Task details.
Check every line of the material below, and show those that contain "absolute".

---+---

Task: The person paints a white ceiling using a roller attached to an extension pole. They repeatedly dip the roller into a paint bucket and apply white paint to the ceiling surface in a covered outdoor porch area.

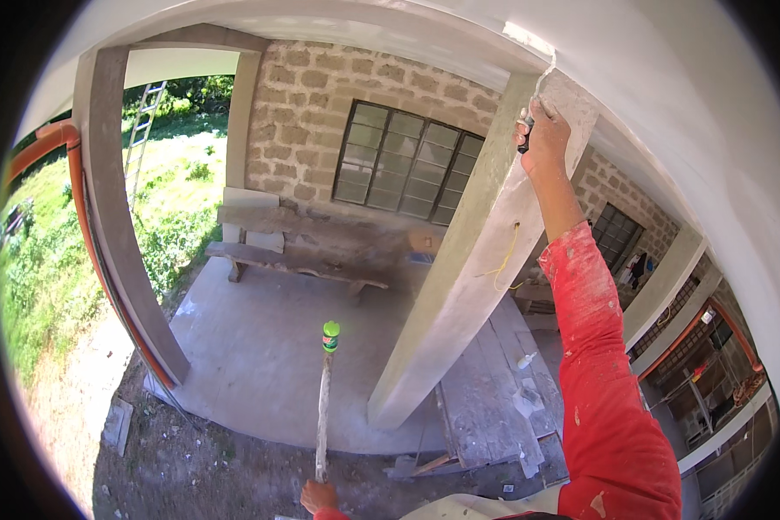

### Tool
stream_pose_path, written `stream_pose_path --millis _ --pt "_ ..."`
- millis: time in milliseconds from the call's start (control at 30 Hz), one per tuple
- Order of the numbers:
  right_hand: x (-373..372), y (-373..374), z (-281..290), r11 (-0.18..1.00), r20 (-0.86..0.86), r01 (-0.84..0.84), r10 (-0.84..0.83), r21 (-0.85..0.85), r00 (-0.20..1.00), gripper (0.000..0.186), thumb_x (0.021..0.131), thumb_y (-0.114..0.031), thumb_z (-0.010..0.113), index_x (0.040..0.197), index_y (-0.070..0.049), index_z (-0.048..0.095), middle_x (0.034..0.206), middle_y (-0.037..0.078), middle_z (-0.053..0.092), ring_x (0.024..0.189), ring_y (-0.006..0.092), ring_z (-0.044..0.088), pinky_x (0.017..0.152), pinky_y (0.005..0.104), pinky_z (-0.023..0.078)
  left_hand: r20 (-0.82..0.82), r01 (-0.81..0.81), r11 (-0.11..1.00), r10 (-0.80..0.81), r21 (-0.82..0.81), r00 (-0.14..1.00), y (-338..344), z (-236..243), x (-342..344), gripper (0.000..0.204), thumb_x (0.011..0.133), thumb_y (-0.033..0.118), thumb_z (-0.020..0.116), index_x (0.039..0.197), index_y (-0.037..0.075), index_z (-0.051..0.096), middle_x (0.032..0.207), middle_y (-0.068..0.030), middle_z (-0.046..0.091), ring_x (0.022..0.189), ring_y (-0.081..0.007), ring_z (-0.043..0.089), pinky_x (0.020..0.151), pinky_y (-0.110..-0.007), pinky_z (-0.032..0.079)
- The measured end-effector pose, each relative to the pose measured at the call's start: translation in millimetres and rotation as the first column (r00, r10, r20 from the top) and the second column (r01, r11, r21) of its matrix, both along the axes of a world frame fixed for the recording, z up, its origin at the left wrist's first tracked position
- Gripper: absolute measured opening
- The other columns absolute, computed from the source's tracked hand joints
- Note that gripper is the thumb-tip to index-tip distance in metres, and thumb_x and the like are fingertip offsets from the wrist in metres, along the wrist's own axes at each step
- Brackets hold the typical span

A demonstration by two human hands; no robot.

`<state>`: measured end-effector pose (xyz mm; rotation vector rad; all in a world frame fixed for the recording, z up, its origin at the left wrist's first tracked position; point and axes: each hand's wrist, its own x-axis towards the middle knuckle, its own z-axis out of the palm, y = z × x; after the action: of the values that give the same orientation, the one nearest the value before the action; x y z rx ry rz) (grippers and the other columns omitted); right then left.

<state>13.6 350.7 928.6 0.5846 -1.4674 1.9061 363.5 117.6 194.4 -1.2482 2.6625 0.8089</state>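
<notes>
My right hand [546, 139] is raised at the top of the concrete column [485, 286], closed on a small dark-handled tool [523, 143] whose working end I cannot make out clearly. It is beside a white, uneven seam where the column meets the smooth white ceiling [659, 95]. The red sleeve on that arm is spattered with pale material. Low in the view, my left hand [319, 495] is closed around a whitish pole [323, 407], which stands up with a green plastic container [330, 336] on its upper end.
Below are a concrete floor [260, 364], pale boards [503, 390] beside the column and a wooden bench [295, 264] before a block wall with a window [390, 152]. Left are another column [117, 217], orange pipe [75, 165], grass and a ladder [143, 126].
</notes>
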Motion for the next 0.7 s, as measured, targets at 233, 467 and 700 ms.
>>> stream_pose_path --millis 233,467,700 --pt "-91.0 29.3 42.1 0.998 0.074 -0.067 0.067 0.003 0.995 0.007 0.103 -0.008 0.054 0.106 -0.002 0.056 0.083 0.007 0.052 0.058 0.0147 0.047 0.049 0.0301 0.037 0.073 0.007 1.000 -0.008 0.003 0.997 -0.6 11.4 -2.9 0.032 0.078 0.033 0.076 0.088 0.003 0.074 0.092 -0.0222 0.075 0.091 -0.0392 0.074 0.082 -0.049 0.058" --pt "-150.5 43.7 71.2 0.990 0.136 -0.139 0.143 -0.037 0.980 0.006 0.103 -0.008 0.054 0.104 -0.002 0.055 0.085 0.009 0.053 0.057 0.0154 0.046 0.048 0.0300 0.035 0.075 -0.012 1.000 0.013 -0.012 0.997 -2.4 -1.8 -4.0 0.032 0.079 0.033 0.076 0.088 0.003 0.075 0.093 -0.0224 0.075 0.091 -0.0397 0.074 0.082 -0.050 0.058" --pt "-160.7 61.5 78.5 0.987 0.155 -0.158 0.159 -0.016 0.975 0.005 0.102 -0.008 0.056 0.104 -0.003 0.056 0.083 0.008 0.052 0.057 0.0149 0.046 0.047 0.0303 0.035 0.059 0.001 1.000 -0.002 0.016 0.998 -2.3 2.6 -6.5 0.030 0.079 0.031 0.076 0.089 0.002 0.075 0.093 -0.0227 0.075 0.091 -0.0403 0.073 0.084 -0.050 0.058"
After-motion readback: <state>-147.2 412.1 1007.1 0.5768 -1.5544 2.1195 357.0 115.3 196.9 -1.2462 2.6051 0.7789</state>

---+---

Worked solution.
- Gripper: absolute measured opening
- The other columns absolute, computed from the source's tracked hand joints

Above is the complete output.